29.3 ºC and 31.6 ºC. There are two main rainy seasons, the long and heavy rains occur from March to May and the short rains from November to December (Nicholson, 1998). Lake Victoria is a very important water resource in the region and supports the livelihood of millions of people in the riparian states. It is a major source of water supply for domestic and industrial purposes. However, an increasingly variable climate in the LV region, high population growth and developmental activities mainly agriculture, urbanization and industrialization contribute greatly to degradation of both land and water. This will continue to have direct and indirect effects on the Lake’s environment and ecology.

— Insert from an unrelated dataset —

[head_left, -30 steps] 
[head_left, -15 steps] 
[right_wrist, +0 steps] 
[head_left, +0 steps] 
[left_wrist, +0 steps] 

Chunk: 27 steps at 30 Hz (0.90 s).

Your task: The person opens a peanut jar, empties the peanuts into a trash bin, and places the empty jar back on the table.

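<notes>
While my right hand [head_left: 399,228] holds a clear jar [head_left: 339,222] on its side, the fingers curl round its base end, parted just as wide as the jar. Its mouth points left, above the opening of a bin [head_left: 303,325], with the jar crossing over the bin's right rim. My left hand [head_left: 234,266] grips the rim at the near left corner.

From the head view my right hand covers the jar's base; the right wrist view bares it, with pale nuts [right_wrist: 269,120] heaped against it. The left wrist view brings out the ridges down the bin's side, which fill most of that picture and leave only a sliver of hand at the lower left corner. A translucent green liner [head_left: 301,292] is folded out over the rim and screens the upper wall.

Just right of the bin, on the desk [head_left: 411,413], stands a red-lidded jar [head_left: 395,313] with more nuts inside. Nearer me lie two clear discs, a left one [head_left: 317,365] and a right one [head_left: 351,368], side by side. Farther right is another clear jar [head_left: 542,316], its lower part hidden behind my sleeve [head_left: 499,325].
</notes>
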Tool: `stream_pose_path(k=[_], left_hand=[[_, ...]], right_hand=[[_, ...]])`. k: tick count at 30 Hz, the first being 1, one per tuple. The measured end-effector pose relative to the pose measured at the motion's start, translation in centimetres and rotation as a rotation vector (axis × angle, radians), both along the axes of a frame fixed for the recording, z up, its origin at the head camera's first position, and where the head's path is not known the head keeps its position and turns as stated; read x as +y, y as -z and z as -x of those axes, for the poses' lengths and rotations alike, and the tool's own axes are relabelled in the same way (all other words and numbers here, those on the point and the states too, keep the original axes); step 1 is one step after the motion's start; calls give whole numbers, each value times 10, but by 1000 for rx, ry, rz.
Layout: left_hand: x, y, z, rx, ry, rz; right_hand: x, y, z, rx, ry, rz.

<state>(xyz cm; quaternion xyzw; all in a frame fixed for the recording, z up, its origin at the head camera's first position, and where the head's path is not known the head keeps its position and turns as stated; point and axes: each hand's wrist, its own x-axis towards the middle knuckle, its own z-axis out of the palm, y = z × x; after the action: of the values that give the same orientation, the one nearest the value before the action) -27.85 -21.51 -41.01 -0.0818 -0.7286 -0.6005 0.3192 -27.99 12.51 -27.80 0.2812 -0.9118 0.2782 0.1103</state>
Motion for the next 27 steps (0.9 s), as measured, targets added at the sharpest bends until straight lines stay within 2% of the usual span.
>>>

Causes of the rising pollution levels in the Lake are as many as they are diverse. The Lake has for a long time been a sink to excess untreated effluent of both industrial and municipal origin and this has led to notable changes in the physical, chemical and biological regimes of the Lake (Nzomo, 2005). Increased traffic of ships has also greatly contributed to the pollution. Shipping routes continue to be expanded and to date there are a number of coastal towns such as Kisumu in Kenya; Entebbe in Uganda; Bukoba, Mwanza and Musoma in Tanzania which are connected with each other by ship routes (ILEC, 2001).